Chemistry plus biology equals less cancer

Bringing together the fields of synthetic chemistry and biology forms the perfect union with which to study biological molecules involved in pathological processes. It is also uniquely positioned to design drugs according to biological targets.

Chemical biologists initiated the EU-funded project 'Using chemical-biology to synthesis and study nuclear receptor proteins' (CHEMBIONMR) to untangle some of the molecules and parts of molecules important in breast cancer. The focus was on oestrogen receptors (ORs). About 75 % of all breast cancers are ER-positive meaning that oestrogen causes them to grow.

Post-translational modifications (PTMs) of molecules occur after ribosomes translate the code of messenger RNA into specific amino acid chains.
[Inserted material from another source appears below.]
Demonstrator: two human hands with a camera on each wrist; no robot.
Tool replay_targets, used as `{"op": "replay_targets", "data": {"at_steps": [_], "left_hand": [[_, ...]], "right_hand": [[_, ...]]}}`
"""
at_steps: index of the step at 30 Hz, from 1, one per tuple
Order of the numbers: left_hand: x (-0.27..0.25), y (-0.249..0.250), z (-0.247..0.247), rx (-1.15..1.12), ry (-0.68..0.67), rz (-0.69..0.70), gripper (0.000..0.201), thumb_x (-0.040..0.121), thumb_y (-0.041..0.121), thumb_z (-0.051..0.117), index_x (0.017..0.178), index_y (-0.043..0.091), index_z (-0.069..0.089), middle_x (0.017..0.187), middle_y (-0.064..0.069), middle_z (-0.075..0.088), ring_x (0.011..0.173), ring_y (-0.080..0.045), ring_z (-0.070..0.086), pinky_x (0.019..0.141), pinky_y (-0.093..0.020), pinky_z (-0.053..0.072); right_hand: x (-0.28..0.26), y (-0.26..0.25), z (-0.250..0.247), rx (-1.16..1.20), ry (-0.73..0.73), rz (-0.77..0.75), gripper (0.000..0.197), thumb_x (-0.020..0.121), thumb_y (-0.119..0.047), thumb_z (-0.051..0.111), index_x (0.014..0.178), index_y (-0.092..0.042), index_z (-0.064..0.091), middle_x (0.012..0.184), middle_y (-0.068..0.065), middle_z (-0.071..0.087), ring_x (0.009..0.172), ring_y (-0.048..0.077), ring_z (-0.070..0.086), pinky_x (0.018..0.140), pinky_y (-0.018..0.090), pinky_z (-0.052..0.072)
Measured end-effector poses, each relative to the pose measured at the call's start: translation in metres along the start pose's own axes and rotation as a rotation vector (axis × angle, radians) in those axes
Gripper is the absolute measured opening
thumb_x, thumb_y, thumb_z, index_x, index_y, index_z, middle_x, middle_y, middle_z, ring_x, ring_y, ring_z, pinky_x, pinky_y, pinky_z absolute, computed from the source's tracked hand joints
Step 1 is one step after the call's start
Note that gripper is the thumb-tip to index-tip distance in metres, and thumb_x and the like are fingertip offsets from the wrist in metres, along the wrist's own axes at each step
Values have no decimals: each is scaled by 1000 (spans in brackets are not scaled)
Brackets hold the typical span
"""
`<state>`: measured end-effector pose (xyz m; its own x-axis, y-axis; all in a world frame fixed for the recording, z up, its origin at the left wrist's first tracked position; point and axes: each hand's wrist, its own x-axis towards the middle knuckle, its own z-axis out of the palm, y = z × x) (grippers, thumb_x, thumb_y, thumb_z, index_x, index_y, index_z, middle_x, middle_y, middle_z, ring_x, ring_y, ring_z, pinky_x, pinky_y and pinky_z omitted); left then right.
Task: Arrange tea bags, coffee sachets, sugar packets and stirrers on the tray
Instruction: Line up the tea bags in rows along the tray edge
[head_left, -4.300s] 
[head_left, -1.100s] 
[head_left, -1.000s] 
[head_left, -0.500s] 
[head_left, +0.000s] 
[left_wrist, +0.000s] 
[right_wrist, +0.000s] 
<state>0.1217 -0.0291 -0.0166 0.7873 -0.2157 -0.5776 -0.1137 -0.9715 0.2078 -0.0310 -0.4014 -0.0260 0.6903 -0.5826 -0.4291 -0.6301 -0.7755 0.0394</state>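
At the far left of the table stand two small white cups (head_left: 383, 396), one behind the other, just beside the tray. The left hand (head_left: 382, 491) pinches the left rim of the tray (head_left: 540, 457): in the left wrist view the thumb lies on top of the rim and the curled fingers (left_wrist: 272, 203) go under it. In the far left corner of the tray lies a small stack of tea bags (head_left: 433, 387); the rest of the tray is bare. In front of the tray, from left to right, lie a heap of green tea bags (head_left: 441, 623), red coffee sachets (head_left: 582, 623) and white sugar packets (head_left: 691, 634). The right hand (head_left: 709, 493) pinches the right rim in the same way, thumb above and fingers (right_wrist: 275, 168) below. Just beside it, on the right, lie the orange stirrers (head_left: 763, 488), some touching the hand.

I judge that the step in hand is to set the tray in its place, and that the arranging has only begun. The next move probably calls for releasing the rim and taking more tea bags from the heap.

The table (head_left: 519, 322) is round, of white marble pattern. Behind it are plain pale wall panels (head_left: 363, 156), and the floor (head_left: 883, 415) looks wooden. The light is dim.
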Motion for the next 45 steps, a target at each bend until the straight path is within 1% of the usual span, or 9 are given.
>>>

They play critical roles in the subsequent functions of many molecules and are important targets for drug therapies. They are also important to OR function.

Until now, it has been quite challenging to synthesise well-defined OR constructs containing PTMs. CHEMBIONMR accomplished this task, successfully introducing PTMs at one end of the OR ligand binding domain, the region of the OR that binds oestrogen. In order to probe the effects of the PTM on OR activity, researchers also introduced a fluorescent probe in a site-specific way.

Investigators employed a number of biophysical techniques (fluorescence polarisation, circular dichroism and nuclear magnetic resonance) and molecular dynamics simulations. The results revealed a PTM (phosphorylation)-dependent but ligand-independent pathway to OR activation.

This is particularly important in understanding why some forms of breast cancer are OR-negative and resistant to the drug tamoxifen. Tamoxifen is an OR antagonist, a molecule resembling oestrogen that competes with it at the OR ligand binding site. Administration of tamoxifen may not reduce cancer progression in some cases because OR activation is dependent on phosphorylation of the receptor, not ligand binding.

CHEMBIONMR has not only advanced understanding of breast cancer and mechanisms of activation of OR, providing a therapeutic target. It has also delivered important tools for studying the PTMs so critical to cellular signalling and molecular function. Outcomes are expected to speed the understanding of disease processes and the subsequent development of novel therapies with benefits for millions worldwide.